Of the entries below, restate word for word only the section that runs from the line with "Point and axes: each" to the line with "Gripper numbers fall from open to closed", counting both ends.

Source data:
*** Block opens ***

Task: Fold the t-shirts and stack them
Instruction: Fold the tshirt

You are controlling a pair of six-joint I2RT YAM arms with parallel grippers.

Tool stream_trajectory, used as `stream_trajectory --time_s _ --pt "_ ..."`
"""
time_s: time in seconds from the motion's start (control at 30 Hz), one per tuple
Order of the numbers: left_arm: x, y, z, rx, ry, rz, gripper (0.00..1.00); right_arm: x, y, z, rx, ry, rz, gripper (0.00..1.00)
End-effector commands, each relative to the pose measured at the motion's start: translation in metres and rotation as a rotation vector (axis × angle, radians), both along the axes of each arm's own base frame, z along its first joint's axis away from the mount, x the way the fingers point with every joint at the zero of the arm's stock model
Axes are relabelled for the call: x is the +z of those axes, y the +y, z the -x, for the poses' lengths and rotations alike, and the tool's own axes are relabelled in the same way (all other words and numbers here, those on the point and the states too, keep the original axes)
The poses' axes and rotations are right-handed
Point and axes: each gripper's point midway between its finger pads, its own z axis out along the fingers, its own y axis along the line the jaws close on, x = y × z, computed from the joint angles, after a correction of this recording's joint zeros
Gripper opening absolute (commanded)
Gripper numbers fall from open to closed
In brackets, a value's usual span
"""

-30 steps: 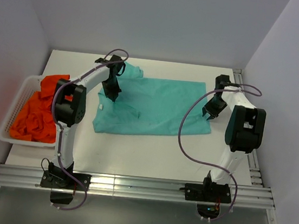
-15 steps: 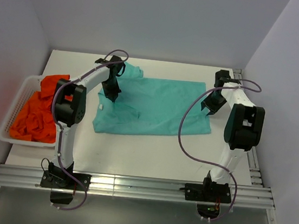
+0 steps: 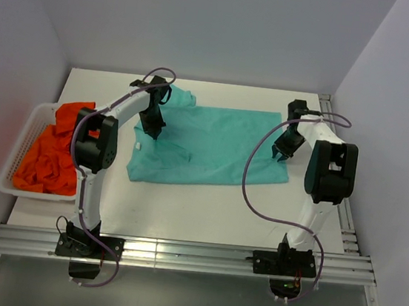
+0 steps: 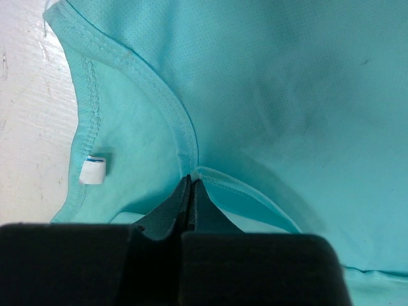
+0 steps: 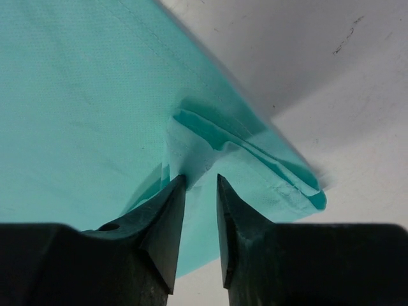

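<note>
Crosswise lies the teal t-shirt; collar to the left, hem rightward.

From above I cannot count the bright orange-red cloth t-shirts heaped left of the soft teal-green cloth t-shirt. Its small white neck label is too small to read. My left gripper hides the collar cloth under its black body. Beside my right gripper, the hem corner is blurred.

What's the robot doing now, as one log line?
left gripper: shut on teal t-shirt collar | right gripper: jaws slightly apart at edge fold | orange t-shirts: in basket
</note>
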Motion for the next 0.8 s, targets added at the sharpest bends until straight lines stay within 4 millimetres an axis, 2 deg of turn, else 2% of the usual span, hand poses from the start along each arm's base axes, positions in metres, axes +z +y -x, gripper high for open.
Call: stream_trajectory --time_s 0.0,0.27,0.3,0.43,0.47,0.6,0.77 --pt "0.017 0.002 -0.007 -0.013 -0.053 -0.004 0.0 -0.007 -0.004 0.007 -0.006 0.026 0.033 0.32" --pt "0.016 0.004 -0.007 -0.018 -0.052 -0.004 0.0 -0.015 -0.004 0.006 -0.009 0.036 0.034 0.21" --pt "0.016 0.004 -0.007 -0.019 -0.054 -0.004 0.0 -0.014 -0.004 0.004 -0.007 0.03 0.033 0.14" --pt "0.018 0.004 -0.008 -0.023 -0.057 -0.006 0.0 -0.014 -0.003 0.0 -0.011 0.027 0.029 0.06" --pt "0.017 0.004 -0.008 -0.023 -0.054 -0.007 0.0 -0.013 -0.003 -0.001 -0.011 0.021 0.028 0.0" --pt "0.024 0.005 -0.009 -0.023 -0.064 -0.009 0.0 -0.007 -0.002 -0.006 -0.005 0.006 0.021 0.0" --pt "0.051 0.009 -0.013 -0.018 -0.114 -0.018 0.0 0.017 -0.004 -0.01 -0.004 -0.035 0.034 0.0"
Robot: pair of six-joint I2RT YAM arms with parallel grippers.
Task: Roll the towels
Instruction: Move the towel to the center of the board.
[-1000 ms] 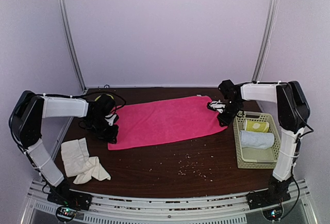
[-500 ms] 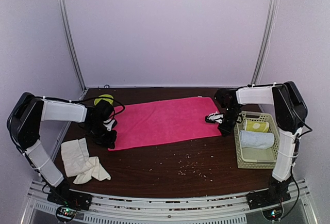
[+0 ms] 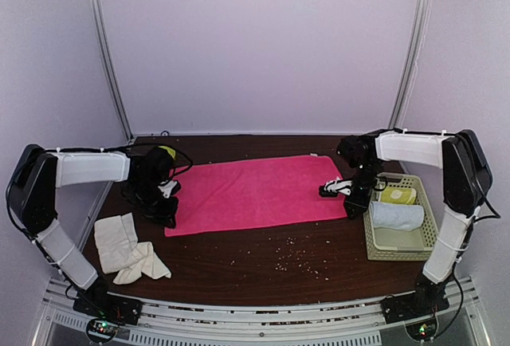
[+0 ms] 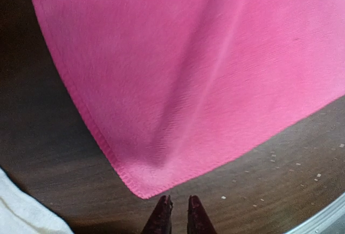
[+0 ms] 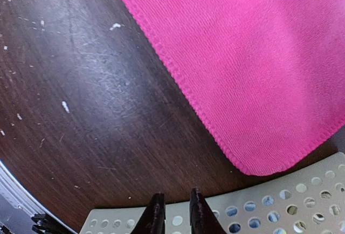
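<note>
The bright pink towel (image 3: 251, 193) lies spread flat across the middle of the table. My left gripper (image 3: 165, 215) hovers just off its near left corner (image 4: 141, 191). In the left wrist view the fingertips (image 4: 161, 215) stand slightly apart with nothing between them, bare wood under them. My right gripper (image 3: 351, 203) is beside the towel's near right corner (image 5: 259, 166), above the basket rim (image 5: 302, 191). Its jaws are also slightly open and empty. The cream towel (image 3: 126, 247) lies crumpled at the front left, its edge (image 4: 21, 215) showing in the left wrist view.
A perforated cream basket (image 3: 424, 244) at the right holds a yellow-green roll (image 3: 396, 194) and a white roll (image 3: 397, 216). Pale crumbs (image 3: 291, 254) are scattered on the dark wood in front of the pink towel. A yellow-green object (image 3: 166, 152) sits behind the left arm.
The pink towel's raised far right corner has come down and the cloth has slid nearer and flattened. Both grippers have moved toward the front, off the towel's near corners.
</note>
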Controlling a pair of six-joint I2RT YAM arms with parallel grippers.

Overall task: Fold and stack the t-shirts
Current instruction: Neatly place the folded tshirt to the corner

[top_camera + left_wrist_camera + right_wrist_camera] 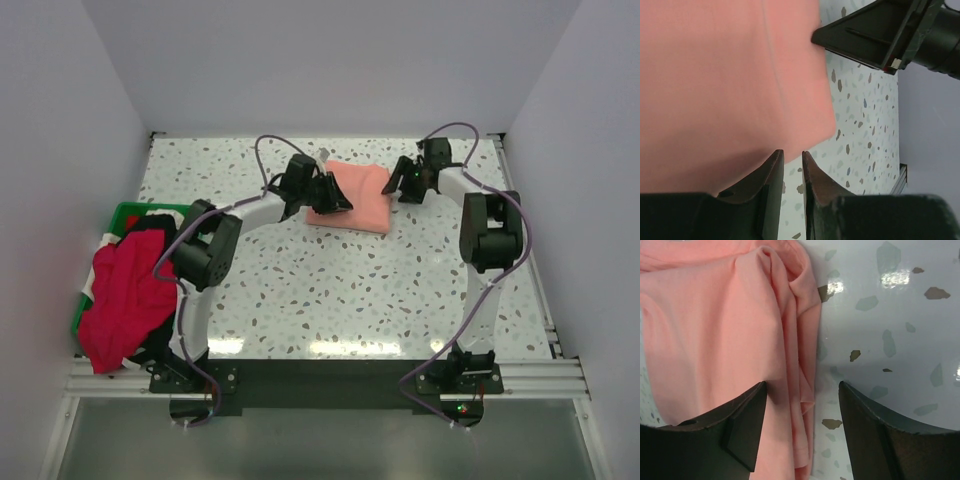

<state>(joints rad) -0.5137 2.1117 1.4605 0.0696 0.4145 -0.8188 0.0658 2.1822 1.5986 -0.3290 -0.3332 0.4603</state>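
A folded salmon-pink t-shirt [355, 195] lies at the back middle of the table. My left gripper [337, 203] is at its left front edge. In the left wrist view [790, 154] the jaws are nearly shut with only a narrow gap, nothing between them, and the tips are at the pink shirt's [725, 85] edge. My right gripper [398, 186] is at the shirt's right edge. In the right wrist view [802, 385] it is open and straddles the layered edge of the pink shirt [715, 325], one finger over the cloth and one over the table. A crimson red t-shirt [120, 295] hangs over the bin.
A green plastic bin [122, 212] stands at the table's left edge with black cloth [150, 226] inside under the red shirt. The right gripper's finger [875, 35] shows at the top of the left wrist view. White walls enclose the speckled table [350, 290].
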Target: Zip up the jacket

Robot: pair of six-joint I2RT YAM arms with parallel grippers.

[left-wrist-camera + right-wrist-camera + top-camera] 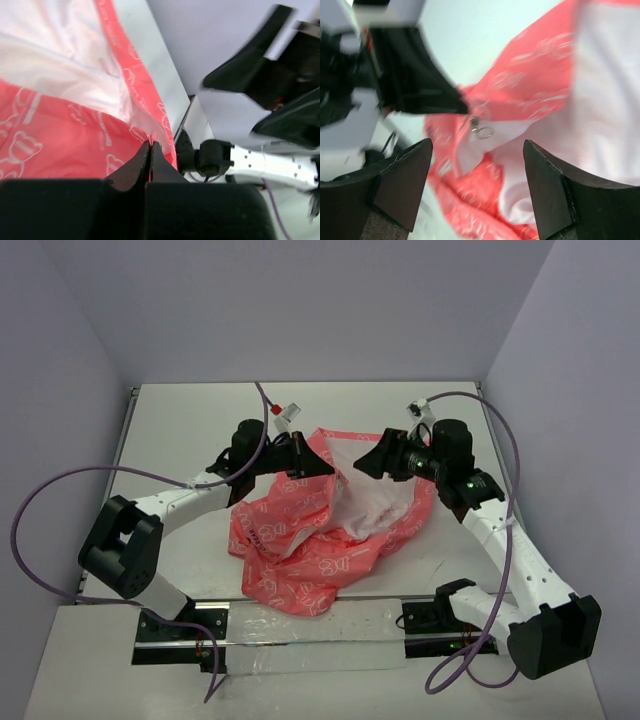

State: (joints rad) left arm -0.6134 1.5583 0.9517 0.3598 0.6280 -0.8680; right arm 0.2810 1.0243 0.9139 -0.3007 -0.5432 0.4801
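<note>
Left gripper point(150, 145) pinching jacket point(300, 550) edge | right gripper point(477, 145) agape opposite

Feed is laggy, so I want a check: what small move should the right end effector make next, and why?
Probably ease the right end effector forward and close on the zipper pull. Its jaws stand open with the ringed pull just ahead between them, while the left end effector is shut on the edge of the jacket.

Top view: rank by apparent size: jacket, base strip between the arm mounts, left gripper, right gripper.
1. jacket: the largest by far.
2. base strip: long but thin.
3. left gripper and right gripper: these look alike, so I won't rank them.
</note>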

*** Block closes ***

Solved problem ->
Point and axes: each gripper's point midway between its finger pads, its own z axis out along the fingers, its own y axis along the line the jaws close on, x = y × z, computed from the joint angles, after a correction of this recording's joint zeros
Gripper opening absolute (commanded)
Gripper numbers fall from open to closed

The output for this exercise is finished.